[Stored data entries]
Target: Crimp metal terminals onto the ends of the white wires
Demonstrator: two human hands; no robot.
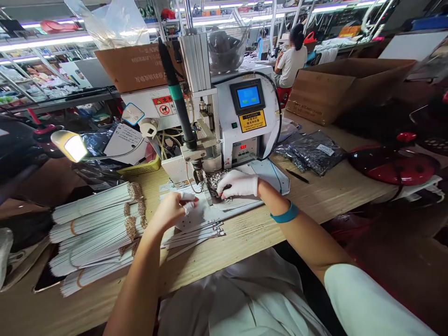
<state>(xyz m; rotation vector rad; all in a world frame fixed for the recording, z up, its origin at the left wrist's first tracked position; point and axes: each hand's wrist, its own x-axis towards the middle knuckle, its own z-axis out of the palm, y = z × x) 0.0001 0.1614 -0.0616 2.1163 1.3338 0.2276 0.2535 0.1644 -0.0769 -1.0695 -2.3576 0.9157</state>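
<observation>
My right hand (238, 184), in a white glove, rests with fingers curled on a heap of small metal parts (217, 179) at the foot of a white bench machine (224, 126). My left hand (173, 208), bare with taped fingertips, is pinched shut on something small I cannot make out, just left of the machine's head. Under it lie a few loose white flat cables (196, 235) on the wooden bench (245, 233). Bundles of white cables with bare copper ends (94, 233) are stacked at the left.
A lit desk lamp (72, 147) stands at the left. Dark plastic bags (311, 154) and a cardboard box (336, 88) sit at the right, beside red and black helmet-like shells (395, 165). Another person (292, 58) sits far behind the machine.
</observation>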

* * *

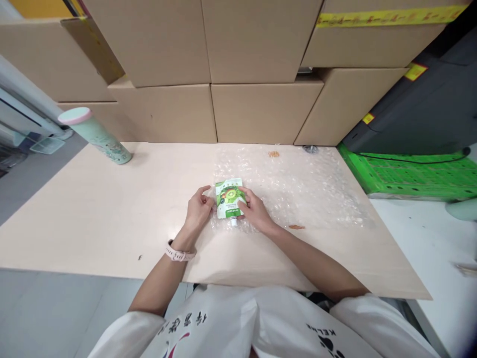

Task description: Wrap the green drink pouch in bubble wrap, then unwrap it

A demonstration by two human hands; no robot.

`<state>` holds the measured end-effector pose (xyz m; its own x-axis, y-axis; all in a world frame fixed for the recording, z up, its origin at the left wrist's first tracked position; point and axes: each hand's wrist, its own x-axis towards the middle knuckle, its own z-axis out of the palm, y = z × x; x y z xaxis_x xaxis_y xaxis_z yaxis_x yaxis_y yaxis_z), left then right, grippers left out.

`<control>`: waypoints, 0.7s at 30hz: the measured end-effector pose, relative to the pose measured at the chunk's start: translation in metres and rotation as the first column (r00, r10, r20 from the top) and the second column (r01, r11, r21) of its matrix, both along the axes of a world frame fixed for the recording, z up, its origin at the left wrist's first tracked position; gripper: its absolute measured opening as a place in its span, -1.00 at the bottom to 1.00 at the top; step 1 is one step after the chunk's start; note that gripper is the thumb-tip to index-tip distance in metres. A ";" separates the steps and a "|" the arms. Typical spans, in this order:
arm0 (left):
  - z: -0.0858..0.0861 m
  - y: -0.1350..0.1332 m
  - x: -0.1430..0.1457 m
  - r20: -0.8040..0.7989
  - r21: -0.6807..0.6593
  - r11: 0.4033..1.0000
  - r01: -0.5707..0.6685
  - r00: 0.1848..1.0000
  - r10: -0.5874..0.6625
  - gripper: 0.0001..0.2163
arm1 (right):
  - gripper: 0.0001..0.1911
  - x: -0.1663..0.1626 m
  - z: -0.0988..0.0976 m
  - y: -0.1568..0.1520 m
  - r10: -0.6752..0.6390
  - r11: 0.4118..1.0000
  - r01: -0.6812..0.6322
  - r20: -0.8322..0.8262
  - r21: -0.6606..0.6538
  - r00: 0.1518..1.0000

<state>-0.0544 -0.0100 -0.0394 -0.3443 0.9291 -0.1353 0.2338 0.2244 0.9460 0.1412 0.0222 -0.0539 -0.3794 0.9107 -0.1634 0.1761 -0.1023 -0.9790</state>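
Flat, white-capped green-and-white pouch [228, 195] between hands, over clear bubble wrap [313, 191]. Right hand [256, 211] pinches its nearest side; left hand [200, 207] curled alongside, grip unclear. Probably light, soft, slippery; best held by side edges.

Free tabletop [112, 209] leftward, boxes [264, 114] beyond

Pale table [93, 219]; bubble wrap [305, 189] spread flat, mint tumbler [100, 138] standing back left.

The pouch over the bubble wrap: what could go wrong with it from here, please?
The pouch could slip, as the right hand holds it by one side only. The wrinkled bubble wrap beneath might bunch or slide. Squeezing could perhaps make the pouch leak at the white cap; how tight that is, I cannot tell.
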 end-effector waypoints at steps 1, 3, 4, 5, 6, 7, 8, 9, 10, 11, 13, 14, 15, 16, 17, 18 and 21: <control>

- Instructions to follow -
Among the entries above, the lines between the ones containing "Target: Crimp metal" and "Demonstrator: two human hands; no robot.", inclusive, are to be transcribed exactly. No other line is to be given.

- Written answer -
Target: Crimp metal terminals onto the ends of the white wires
Demonstrator: two human hands; no robot.

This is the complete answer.